What Chronic or Recurring Eye Herpes Looks Like

Eye herpes tends to come back. Studies estimate roughly a 25% chance of recurrence within the first year after an initial episode, climbing to about 33% within two years. Each flare-up can look similar to the first, with redness, tearing, light sensitivity, and potentially new ulcers on the cornea.

Over time, repeated episodes leave visible marks. The cornea may develop new blood vessels growing in from the edges, a process called neovascularization. Normally the cornea is completely transparent and has no blood vessels, so any visible red lines crossing into the clear part of the eye are abnormal. With treatment, these vessels can fade to faint “ghost vessels,” but without it, fatty deposits and scarring can build up and permanently cloud the cornea. In advanced cases, the cornea thins noticeably and, in rare situations, can perforate.

Stromal keratitis in particular follows a chronic pattern of low-grade inflammation with quiet periods interrupted by flare-ups. Each cycle of inflammation and healing adds more scarring, so the cornea may look progressively hazier over months or years.

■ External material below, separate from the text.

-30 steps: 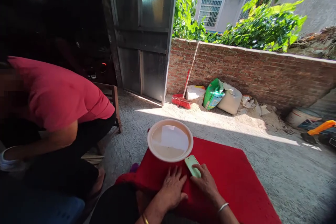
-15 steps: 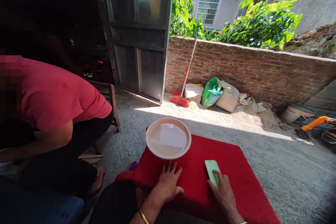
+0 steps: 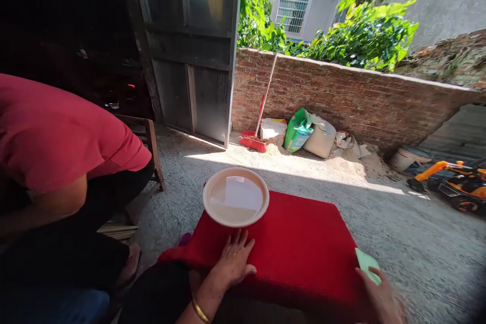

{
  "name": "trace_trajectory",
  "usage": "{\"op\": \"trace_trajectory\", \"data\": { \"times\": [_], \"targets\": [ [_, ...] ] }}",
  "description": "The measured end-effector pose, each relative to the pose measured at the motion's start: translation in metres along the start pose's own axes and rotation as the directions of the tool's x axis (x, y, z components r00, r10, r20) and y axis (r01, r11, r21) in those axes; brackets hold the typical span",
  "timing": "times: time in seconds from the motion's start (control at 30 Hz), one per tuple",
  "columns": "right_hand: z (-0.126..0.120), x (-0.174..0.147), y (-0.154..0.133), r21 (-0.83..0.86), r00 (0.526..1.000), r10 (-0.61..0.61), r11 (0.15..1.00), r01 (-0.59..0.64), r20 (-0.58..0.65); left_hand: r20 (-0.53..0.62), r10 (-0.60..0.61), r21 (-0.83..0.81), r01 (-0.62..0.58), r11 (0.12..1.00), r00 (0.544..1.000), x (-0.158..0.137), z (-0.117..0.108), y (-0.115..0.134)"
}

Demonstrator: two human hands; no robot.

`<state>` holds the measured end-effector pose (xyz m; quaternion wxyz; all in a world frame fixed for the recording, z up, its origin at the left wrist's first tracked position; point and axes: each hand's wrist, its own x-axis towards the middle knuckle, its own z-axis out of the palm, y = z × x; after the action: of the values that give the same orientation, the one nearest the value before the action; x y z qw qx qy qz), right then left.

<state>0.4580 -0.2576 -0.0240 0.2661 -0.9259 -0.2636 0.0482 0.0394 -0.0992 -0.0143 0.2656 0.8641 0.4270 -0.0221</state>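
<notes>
The red cloth-topped table (image 3: 299, 238) bore a round pale basin (image 3: 236, 224) at its far left corner. The left hand (image 3: 234, 264) lay palm-down near the basin. Whether the pale green slab (image 3: 365, 262) at the right edge made contact could not be confirmed.

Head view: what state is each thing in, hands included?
Basin: upright, with liquid in it.
Red cloth: spread out, top fairly smooth.
Light green object: held, at the cloth's right edge.
Left hand: palm down on the cloth, fingers spread.
Right hand: gripping the light green object.
Door: open.
Broom: bristles down, handle leaning toward the brick wall.
Orange toy digger: upright.
</notes>
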Motion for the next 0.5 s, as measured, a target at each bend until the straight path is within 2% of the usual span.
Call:
{"op": "trace_trajectory", "data": {
  "times": [0.07,0.13,0.17,0.2,0.27,0.3,0.33,0.37,0.4,0.43,0.5],
  "targets": [
    [0.012,-0.018,-0.01,-0.011,1.0,0.018,1.0,-0.018,0.006,0.013,-0.008,0.009,0.008,1.0,1.0,0.001,-0.001,-0.001],
    [0.035,-0.058,-0.037,0.007,0.992,-0.093,0.996,0.093,0.08,0.029,-0.013,0.017,0.013,1.0,0.999,0.001,-0.002,-0.003],
    [0.047,-0.083,-0.055,0.03,0.968,-0.198,0.98,0.196,0.155,0.033,-0.015,0.019,0.014,1.0,0.999,0.001,-0.003,-0.003],
    [0.059,-0.108,-0.074,0.077,0.915,-0.325,0.946,0.315,0.239,0.035,-0.015,0.021,0.015,1.0,0.999,0.001,-0.004,-0.004],
    [0.075,-0.152,-0.109,0.206,0.762,-0.512,0.859,0.47,0.396,0.04,-0.017,0.026,0.016,1.0,0.999,0.0,-0.006,-0.004],
    [0.077,-0.166,-0.121,0.265,0.691,-0.563,0.826,0.498,0.454,0.046,-0.02,0.03,0.019,0.999,0.999,0.0,-0.007,-0.004],
    [0.077,-0.172,-0.13,0.316,0.641,-0.587,0.808,0.497,0.494,0.051,-0.022,0.034,0.02,0.999,0.998,0.0,-0.008,-0.003],
    [0.072,-0.17,-0.133,0.358,0.623,-0.594,0.804,0.475,0.508,0.054,-0.02,0.038,0.018,0.999,0.998,-0.001,-0.009,-0.003],
    [0.065,-0.161,-0.13,0.388,0.645,-0.585,0.811,0.439,0.493,0.055,-0.016,0.042,0.014,0.999,0.998,-0.001,-0.01,-0.003],
    [0.055,-0.144,-0.121,0.405,0.7,-0.556,0.824,0.396,0.447,0.054,-0.012,0.044,0.01,0.999,0.998,-0.002,-0.01,-0.003],
    [0.031,-0.095,-0.089,0.382,0.856,-0.428,0.872,0.307,0.29,0.051,-0.002,0.045,0.0,0.999,0.999,-0.003,-0.011,-0.002]
  ]
}}
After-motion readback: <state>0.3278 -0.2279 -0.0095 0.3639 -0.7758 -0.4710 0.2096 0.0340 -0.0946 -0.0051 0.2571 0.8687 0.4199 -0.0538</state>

How Treatment Affects What You See

Antiviral treatment for eye herpes typically involves medicated eye drops or gel applied multiple times per day, sometimes combined with oral antiviral pills, especially for shingles-related cases. For surface-level corneal herpes, the dendritic ulcer usually heals within one to two weeks with proper treatment, and redness and tearing resolve alongside it.

Deeper stromal infections take longer. Because the immune response itself drives much of the cloudiness and swelling, treatment often includes steroid eye drops alongside antivirals to calm inflammation. The corneal haze can take weeks to months to clear, and some degree of scarring may remain permanently if the episode was severe. For people with repeated scarring that significantly impairs vision, a corneal transplant is sometimes the only option to restore clarity.

The visual signs to watch for during or after treatment are a return of redness in one eye, increasing light sensitivity, blurry vision, or new blistering around the eyelid. These can signal a recurrence and benefit from prompt evaluation.